_Your task:_ Repeat the data below word for word.

_Data below:_
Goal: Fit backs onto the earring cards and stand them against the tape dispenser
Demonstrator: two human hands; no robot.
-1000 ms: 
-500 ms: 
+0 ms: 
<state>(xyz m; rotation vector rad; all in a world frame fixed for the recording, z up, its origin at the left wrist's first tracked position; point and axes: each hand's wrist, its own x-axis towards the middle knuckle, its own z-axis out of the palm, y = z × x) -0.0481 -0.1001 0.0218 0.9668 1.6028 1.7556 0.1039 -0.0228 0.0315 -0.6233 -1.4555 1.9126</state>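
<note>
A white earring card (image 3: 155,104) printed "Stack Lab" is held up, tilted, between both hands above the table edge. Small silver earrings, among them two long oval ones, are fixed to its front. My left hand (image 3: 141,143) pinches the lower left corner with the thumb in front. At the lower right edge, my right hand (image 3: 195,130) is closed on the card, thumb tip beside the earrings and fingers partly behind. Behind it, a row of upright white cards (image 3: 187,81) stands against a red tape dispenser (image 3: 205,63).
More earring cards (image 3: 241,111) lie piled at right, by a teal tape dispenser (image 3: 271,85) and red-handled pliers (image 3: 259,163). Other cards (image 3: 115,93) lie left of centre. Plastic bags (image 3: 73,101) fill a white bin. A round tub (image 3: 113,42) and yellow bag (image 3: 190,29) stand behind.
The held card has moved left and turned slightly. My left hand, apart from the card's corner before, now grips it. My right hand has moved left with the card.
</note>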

_Expected answer:_
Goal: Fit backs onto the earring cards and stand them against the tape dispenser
Demonstrator: two human hands; no robot.
-1000 ms: 
-500 ms: 
+0 ms: 
<state>(xyz m; rotation vector rad; all in a world frame fixed for the recording, z up, its origin at the left wrist's first tracked position; point and axes: each hand's wrist, its own x-axis towards the middle knuckle, its own z-axis out of the palm, y = z × x) -0.0481 -0.1001 0.0218 0.9668 1.6028 1.7556 0.1039 -0.0228 0.0315 -0.6233 -1.4555 1.9126</state>
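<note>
A white earring card (image 3: 155,104) printed "Stack Lab" is held up, tilted, between both hands above the table edge. Small silver earrings, among them two long oval ones, are fixed to its front. My left hand (image 3: 141,143) pinches the lower left corner with the thumb in front. At the lower right edge, my right hand (image 3: 195,130) is closed on the card, thumb tip beside the earrings and fingers partly behind. Behind it, a row of upright white cards (image 3: 187,81) stands against a red tape dispenser (image 3: 205,63).
More earring cards (image 3: 241,111) lie piled at right, by a teal tape dispenser (image 3: 271,85) and red-handled pliers (image 3: 259,163). Other cards (image 3: 115,93) lie left of centre. Plastic bags (image 3: 73,101) fill a white bin. A round tub (image 3: 113,42) and yellow bag (image 3: 190,29) stand behind.
The held card has moved left and turned slightly. My left hand, apart from the card's corner before, now grips it. My right hand has moved left with the card.
</note>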

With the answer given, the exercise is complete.